Biceps training is a great thing to do, too, as biceps have a number of important functions in regards to your range of motion. The bicep is involved in most pulling motions, and they’re responsible for turning the forearm and also help stabilize the shoulder.
8 Best Bodyweight Bicep Exercises
Here are eight of our favorite bodyweight exercises for big biceps:
1) Inverted Row
With the inverted row, you’ll need a squat rack and an empty barbell. Set the bar about waist-high on the rack, then remove the bench from the area underneath.
- Lie on your back under the bar, with your chest directly beneath the bar.
- Grip the bar with your palms facing away from you and balance on your heels, then pull your chest up to the bar, hold it for a moment, and slowly return to the prior position.
2) Negative Inverted Row
For this exercise, we’ll employ the same setup we did with the inverted row, only instead of focusing on pulling yourself up, you’ll want to start from a raised position and then slowly and deliberately lower your body down.
3) Bodyweight Curls
For this one, you’ll want to use a similar setup to the inverted row.
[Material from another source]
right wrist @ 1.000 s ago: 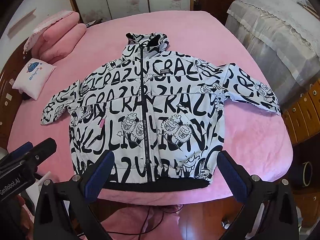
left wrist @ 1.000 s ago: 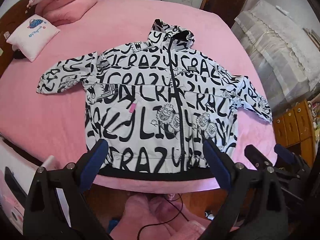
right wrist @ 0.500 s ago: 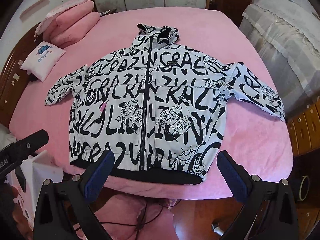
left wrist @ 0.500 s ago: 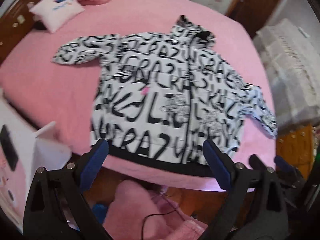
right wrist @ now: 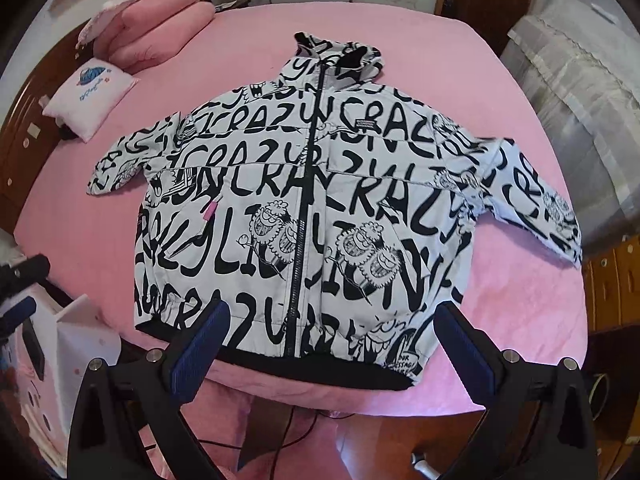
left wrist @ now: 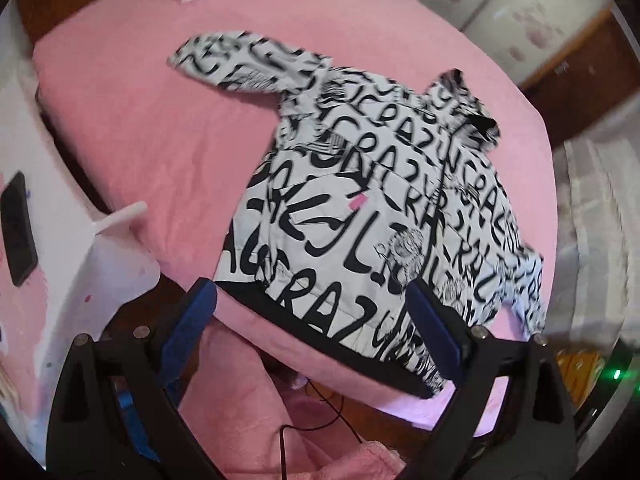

Only this time, you’ll want to
- Grip the bar underhand, and keep your knees bent and your feet planted flat on the ground.
- Keep the center of your torso beneath the bar, and with your knees bent, begin to pull yourself up toward the bar until your chin nearly touches it.
4) Isometric Bicep Hold
Think of the bicep hold, or isometric chin up, as a dumbbell-less version of the typical bicep curl—one where you don’t move your arms up and down.
- Hold one arm at the point in a typical curl where your elbows form a right angle.
- Use your free hand to apply resistance to the other arm, pressing down on the forearm with your hand, to generate resistance.
- Hold this position for 10-15 seconds and then rest—that’s one rep.
5) Chin Ups
For chin ups, you’ll want a stable elevated bar. Chin ups are performed with an underhand grip on the bar (as opposed to pull ups, which use an overhand grip).
- Position both hands shoulder width apart.
- Then, allow yourself to hang freely from the bar, and pull yourself upward as far as you can, with the goal of reaching your chin up over the top of the bar.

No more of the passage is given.